Former prime minister Jean Chrétien said he met Prince Philip dozens of times and he was very pleasant and used the occasion to practise his French. Mr. Chrétien said they discussed sports and international politics.

“I met him for the first time in 1968. I was a young minister in the government and we were at a reception, a group of Francophones, speaking in French, and he spoke in French with us and I said, ‘Your royal highness, you speak very good French for an Englishman,’ he said, ‘I’m not an Englishman and I was speaking French before you were born, young man.’ ”

“So it was always lively.”

Prime Minister Justin Trudeau said he has had the privilege of knowing Prince Philip almost his entire life, meeting him for the first time when he was just a child in Ottawa. He said he remembers having “a number of wonderful conversations” with him in Malta, shortly after becoming Prime Minister.

“Prince Philip was a man of service motivated by a sense of duty to others. I know that through the Duke of Edinburgh’s Award he helped empower millions of young people from all backgrounds, including here in Canada, to realize their greatest potential and that’s just one example of his many contributions,” he said.

“Prince Philip will be remembered as a champion for young people, a decorated naval officer, a dedicated philanthropist and a constant in the life of Queen Elizabeth the Second.”

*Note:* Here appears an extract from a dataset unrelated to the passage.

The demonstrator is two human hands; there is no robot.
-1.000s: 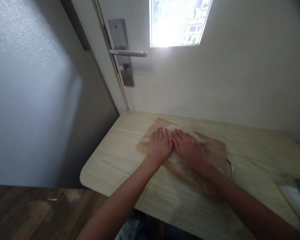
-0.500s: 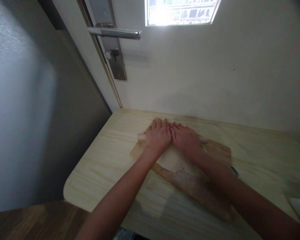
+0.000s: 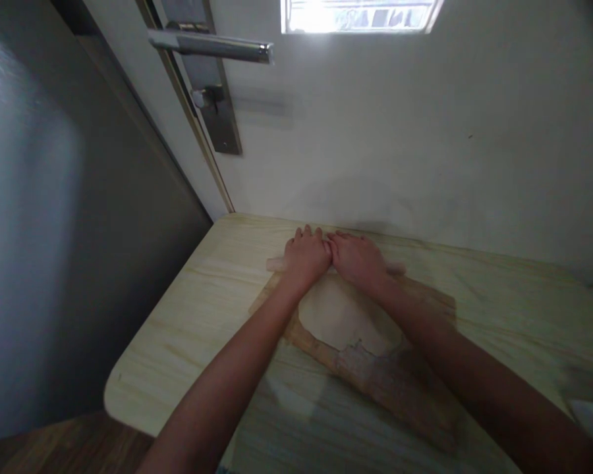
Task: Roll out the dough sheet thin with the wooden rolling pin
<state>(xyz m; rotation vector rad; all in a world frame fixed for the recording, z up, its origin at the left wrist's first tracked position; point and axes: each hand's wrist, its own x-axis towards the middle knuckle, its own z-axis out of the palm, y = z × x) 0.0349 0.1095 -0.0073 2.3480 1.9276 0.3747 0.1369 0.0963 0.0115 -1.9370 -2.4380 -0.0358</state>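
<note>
A flat sheet of pale dough [image 3: 343, 319] lies on a wooden board [image 3: 400, 395] on a light wooden table [image 3: 188, 329]. A wooden rolling pin [image 3: 275, 264] lies across the far edge of the dough, its ends showing on either side of my hands. My left hand [image 3: 304, 253] and my right hand [image 3: 358, 258] rest side by side on the pin, palms down, fingers stretched flat over it and pointing toward the wall.
A white wall rises right behind the table. At upper left stands a door with a metal lever handle [image 3: 212, 45] and lock plate. A bright window [image 3: 358, 14] is at the top. The table's rounded corner [image 3: 116, 395] is at lower left above dark wood floor.
Both hands have pushed the rolling pin away from me toward the wall, uncovering more flattened dough behind them. The view has tilted down and forward.
</note>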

The Duke of Edinburgh’s Award was established in 1956 and came to Canada in 1963, with an estimated 500,000 young Canadians having since benefited from the program, according to the organization’s website. Anyone between the ages 14 and 24 can participate in the award, which is gained through individual improvement and achievement.

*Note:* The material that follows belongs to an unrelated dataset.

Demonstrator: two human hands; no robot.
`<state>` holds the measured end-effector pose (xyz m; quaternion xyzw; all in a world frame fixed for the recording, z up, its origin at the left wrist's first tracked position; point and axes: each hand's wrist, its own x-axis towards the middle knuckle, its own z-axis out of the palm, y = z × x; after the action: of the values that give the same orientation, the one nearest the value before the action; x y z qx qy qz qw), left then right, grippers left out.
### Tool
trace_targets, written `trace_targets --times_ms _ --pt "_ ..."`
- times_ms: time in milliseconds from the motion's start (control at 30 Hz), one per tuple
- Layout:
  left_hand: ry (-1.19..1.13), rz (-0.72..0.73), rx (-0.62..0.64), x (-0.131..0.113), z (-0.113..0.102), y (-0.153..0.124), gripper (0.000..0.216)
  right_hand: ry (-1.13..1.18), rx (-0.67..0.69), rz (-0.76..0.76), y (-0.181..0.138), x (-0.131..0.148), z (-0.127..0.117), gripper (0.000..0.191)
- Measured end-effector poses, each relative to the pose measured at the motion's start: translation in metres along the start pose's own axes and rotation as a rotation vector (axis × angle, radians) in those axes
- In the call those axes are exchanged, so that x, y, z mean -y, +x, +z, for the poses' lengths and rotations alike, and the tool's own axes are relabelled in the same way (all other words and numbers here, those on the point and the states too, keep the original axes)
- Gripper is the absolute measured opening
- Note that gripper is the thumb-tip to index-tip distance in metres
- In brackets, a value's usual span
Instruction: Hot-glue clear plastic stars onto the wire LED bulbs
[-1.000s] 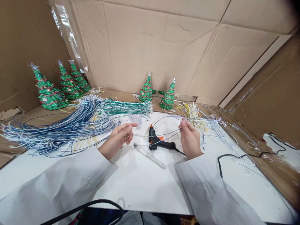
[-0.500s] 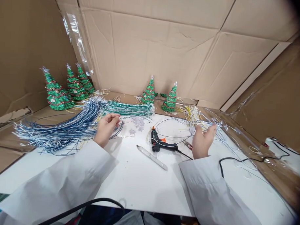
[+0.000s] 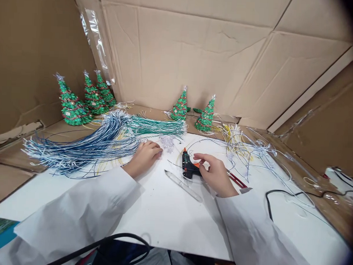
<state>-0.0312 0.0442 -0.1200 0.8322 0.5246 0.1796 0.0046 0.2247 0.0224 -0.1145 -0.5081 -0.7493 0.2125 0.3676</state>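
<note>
My left hand [image 3: 144, 157] rests low on the white table, fingers bent together at the near edge of a small pile of pale lilac snowflake pieces [image 3: 168, 142]. What its fingertips hold, if anything, is hidden. Over the handle of a black and orange glue gun [image 3: 188, 165] is my right hand [image 3: 217, 175], its thumb and forefinger apart; part of the handle is covered by it. A tool with red handles [image 3: 237, 180] lies beside the right wrist. In front of the glue gun is a clear pen-like stick [image 3: 183, 186] with a dark tip.
Bundles of blue wires [image 3: 86, 150] and green wires [image 3: 157, 126] lie left and behind. Yellow-white wires [image 3: 232, 136] and loose white wires [image 3: 268, 162] spread at right. Small decorated trees [image 3: 74, 109] stand along the cardboard wall [image 3: 179, 51]. A black cable [image 3: 278, 191] crosses the right side.
My right hand has moved left from the loose wires to the glue gun. My left hand has come right and down, to the lilac pieces. The view has shifted slightly.
</note>
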Motion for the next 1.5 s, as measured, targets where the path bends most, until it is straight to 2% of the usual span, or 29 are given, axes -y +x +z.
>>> trace_targets --times_ms 100,300,400,500,633,767,833,900,1033,1500 --pt "-0.020 -0.018 0.013 0.003 0.000 0.001 0.023 -0.215 0.089 -0.072 -0.002 0.000 -0.003 0.040" --pt "-0.182 -0.074 -0.107 0.000 -0.001 -0.002 0.019 -0.295 0.283 -0.094 -0.002 -0.003 -0.002 0.051" --pt "-0.309 -0.128 -0.148 -0.005 -0.003 -0.003 0.017 -0.305 0.292 -0.080 -0.001 -0.008 0.003 0.043" --pt "-0.461 -0.184 -0.129 -0.008 -0.005 -0.004 0.017 -0.273 0.281 -0.106 -0.001 -0.011 0.006 0.033" --pt "-0.671 -0.265 -0.100 -0.011 -0.005 -0.004 0.019 -0.120 0.164 -0.130 0.000 -0.010 0.005 0.028" --pt "-0.951 -0.316 -0.081 -0.015 -0.006 -0.005 0.026 0.276 0.049 0.011 0.000 -0.003 -0.003 0.028" --pt "-1.071 -0.343 -0.062 -0.018 -0.007 -0.005 0.029 0.534 0.063 0.092 0.000 0.002 -0.009 0.033" --pt "-1.153 -0.361 -0.057 -0.019 -0.008 -0.005 0.031 0.697 0.135 0.143 0.000 0.006 -0.013 0.038" --pt "-1.250 -0.372 -0.082 -0.020 -0.009 -0.006 0.031 0.765 0.238 0.201 -0.001 0.011 -0.015 0.039" --pt "-1.206 -0.299 -0.128 -0.021 -0.011 -0.006 0.031 0.856 0.207 0.259 -0.001 0.014 -0.014 0.035"
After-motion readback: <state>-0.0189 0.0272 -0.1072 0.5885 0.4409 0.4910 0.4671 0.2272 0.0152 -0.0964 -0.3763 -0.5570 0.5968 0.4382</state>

Gregory Belton is a former chairman of the international board of trustees for the Duke of Edinburgh’s Award who continues to be heavily involved with the organization. Over the course of about three decades, Mr. Belton worked closely with Prince Philip, travelling extensively with him and enjoying private audiences at Buckingham Palace.

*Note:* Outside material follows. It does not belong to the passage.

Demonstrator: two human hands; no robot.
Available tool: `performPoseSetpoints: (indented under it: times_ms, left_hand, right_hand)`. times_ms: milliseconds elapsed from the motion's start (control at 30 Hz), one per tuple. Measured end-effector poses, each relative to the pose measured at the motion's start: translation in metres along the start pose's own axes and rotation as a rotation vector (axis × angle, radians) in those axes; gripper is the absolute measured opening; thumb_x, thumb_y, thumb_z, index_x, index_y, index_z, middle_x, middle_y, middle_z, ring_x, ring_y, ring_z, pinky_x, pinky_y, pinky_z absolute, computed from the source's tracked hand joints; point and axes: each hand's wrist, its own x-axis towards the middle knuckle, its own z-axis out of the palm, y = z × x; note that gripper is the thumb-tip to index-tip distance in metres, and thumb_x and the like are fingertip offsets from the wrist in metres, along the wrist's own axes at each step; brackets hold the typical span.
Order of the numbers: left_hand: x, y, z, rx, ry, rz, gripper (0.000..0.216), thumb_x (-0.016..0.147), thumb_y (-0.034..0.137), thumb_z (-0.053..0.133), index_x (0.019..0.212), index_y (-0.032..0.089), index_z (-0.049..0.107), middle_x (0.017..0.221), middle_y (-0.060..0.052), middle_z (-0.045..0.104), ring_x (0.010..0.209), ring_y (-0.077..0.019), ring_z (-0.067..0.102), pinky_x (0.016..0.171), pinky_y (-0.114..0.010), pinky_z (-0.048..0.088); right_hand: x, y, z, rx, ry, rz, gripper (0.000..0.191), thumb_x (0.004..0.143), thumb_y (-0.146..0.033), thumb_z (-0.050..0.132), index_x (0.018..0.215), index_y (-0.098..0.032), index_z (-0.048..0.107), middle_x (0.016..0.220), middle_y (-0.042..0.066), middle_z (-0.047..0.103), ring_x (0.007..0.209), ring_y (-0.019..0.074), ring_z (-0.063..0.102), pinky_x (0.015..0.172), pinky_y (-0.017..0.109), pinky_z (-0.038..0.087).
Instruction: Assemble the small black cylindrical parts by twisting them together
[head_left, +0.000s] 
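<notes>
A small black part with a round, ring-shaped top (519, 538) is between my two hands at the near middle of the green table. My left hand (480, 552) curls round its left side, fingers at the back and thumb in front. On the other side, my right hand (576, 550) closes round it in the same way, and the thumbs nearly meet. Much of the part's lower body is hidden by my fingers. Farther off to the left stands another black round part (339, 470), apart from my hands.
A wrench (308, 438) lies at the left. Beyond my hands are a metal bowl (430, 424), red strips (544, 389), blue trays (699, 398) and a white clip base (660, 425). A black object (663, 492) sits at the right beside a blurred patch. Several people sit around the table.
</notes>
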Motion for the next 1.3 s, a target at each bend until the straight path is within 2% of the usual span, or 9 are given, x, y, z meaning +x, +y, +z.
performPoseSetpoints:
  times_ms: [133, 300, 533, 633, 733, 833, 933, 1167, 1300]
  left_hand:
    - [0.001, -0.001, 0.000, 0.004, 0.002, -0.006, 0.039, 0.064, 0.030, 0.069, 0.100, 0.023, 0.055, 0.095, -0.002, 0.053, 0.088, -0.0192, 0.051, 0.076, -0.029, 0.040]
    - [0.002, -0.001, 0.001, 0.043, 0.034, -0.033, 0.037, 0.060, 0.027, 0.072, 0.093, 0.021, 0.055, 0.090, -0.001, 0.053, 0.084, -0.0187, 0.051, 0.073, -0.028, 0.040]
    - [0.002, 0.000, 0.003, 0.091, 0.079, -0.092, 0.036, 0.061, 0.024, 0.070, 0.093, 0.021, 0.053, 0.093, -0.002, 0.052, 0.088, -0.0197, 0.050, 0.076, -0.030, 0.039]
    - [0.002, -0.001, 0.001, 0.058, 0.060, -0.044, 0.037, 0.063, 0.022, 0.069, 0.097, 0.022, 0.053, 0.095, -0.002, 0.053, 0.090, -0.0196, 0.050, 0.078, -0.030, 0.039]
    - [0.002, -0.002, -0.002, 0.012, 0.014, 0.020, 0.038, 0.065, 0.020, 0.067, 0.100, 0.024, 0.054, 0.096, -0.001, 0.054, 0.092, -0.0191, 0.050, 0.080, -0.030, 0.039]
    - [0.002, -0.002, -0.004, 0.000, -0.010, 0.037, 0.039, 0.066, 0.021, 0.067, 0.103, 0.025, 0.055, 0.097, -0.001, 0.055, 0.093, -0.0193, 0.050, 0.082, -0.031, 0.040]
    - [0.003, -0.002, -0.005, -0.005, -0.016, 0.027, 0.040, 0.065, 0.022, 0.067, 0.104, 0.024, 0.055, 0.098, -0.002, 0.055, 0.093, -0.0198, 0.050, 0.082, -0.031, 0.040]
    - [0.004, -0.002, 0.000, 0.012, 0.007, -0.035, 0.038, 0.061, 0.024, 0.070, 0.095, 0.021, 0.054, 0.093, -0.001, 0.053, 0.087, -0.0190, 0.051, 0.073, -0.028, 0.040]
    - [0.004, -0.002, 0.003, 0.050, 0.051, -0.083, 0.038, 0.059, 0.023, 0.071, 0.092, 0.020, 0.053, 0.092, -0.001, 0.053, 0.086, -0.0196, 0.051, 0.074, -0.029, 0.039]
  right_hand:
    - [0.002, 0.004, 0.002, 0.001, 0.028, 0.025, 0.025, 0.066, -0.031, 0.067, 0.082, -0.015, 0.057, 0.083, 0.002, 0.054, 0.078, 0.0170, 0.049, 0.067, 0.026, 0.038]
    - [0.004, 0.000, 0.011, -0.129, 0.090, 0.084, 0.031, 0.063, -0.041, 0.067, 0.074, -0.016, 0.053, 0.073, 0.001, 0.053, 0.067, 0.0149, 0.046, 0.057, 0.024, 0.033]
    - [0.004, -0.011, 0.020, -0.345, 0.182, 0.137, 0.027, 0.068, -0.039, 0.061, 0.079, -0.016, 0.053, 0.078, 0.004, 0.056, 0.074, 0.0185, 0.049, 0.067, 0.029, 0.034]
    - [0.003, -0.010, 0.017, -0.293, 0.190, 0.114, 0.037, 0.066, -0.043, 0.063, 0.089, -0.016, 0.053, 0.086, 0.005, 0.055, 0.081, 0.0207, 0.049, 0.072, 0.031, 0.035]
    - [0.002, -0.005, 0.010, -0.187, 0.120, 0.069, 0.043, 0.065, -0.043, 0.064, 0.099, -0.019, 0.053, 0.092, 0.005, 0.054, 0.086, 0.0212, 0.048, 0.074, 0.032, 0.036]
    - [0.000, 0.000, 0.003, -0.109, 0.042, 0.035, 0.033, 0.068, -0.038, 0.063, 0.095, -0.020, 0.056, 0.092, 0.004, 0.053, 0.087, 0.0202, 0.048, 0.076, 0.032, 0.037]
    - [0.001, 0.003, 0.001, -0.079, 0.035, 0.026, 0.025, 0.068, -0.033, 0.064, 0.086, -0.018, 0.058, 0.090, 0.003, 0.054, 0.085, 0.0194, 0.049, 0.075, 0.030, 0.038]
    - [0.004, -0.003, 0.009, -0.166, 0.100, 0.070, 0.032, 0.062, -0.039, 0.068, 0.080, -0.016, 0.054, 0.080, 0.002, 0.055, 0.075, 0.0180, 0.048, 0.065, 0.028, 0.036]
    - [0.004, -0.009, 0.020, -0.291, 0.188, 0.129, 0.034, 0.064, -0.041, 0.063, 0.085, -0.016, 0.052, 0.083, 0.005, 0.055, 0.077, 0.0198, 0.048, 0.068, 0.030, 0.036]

“He had just a wicked sense of humour … he always had that ramrod straight posture and I just think of his devotion to duty. That was the primary thing in his life, devotion to duty … and then his genuine interest in the welfare of other people, it’s not contrived, it was genuine.”

Of all the members of the Royal Family, Prince Philip has had the longest relationship with Canada, said Carolyn Harris, a historian and instructor at the University of Toronto.

She said he came ashore in Halifax as a midshipman in the Royal Navy in 1941 during the Second World War, and his last visit to Canada was in 2013. During his last visit, he presented new colours to the 3rd Battalion of the Royal Canadian Regiment and received the Order of Canada, she said.

Ms. Harris said Prince Philip toured with the Queen on official visits on more than 20 occasions, and made a number of working visits on his own related to his charitable activities.

In 1951, before the Queen’s succession to the throne, the pair made their first trip across Canada and were seen, Ms. Harris said, as a modern royal couple. They arrived by jet instead of ship, and Prince Philip wore a white hat to the Calgary Stampede. She said an image of Prince Philip and Princess Elizabeth became a popular Christmas card motif, where they were square dancing at Rideau Hall and Prince Philip was wearing blue jeans.

It was during a trip to Canada in 1976 that he quipped, “We don’t come here for our health. We can think of other ways of enjoying ourselves.”

In 1959, he was made the first lay president of the Canadian Medical Association, Ms. Harris said, and made a controversial speech for the time. She said he argued Canadians were out of shape and a third would fail a military physical. “Now that’s not controversial, that everyone should exercise more, but at the time the headlines were: ‘Prince Philip tells Canadians to shape up.’

“So it’s interesting seeing how he was ahead of the curve on certain issues.”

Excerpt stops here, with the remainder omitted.